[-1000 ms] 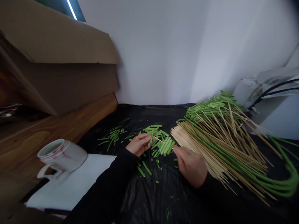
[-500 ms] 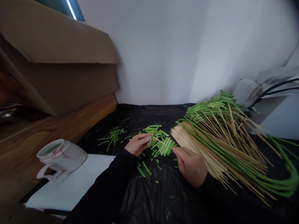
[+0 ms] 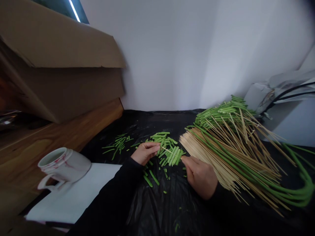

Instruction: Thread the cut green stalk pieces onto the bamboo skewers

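While both hands work close together over the black plastic sheet [image 3: 152,213], a slim wooden skewer [image 3: 168,150] slants between them near the centre of the scene, its left end higher in view than its right. Toward that right end sits a row of green stem pieces [image 3: 175,155], cut to roughly even lengths and set side by side like slats across the skewer; they look smooth and bright, with paler highlights along their sides. The upper left stretch shows as bare, straw-coloured wood.

At the skewer's 9 o'clock, the left hand [image 3: 145,152] has its thumb and forefinger pinched on the upper end; whether a piece of stem is caught there too, the view does not make clear. At 4 o'clock, the right hand [image 3: 201,173] is curled, thumb and forefinger closed on the other end.

Loose cut pieces [image 3: 163,133] lie heaped at 11 o'clock, just beyond the left fingertips, and thinner scraps [image 3: 119,143] are scattered farther out at 9 o'clock. A bundle of bare sticks [image 3: 206,152] fans out at 3 o'clock, with long green stems [image 3: 301,196] bending over it, and a stack of filled skewers [image 3: 222,113] rests at 2 o'clock.
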Demonstrator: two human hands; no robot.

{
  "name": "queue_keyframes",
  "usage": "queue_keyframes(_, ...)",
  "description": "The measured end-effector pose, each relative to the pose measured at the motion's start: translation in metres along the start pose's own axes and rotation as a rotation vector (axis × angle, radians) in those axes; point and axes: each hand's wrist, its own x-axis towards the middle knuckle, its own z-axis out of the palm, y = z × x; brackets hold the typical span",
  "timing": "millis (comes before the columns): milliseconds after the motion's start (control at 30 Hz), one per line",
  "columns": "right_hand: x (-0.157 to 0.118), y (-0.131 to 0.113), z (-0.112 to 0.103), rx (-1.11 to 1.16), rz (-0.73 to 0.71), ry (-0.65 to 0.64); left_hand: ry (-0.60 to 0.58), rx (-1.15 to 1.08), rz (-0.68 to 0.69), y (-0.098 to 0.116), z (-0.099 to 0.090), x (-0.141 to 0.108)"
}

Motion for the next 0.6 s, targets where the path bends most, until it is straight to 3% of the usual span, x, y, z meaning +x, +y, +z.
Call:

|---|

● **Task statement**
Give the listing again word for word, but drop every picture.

● **Answer space**
[-1000 ms] 
[-500 ms] 
[+0 ms] 

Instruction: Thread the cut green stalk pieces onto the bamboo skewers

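While both hands work close together over the black plastic sheet [image 3: 152,213], a slim wooden skewer [image 3: 168,150] slants between them near the centre of the scene, its left end higher in view than its right. Toward that right end sits a row of green stem pieces [image 3: 175,155], cut to roughly even lengths and set side by side like slats across the skewer; they look smooth and bright, with paler highlights along their sides. The upper left stretch shows as bare, straw-coloured wood.

At the skewer's 9 o'clock, the left hand [image 3: 145,152] has its thumb and forefinger pinched on the upper end; whether a piece of stem is caught there too, the view does not make clear. At 4 o'clock, the right hand [image 3: 201,173] is curled, thumb and forefinger closed on the other end.

Loose cut pieces [image 3: 163,133] lie heaped at 11 o'clock, just beyond the left fingertips, and thinner scraps [image 3: 119,143] are scattered farther out at 9 o'clock. A bundle of bare sticks [image 3: 206,152] fans out at 3 o'clock, with long green stems [image 3: 301,196] bending over it, and a stack of filled skewers [image 3: 222,113] rests at 2 o'clock.
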Demonstrator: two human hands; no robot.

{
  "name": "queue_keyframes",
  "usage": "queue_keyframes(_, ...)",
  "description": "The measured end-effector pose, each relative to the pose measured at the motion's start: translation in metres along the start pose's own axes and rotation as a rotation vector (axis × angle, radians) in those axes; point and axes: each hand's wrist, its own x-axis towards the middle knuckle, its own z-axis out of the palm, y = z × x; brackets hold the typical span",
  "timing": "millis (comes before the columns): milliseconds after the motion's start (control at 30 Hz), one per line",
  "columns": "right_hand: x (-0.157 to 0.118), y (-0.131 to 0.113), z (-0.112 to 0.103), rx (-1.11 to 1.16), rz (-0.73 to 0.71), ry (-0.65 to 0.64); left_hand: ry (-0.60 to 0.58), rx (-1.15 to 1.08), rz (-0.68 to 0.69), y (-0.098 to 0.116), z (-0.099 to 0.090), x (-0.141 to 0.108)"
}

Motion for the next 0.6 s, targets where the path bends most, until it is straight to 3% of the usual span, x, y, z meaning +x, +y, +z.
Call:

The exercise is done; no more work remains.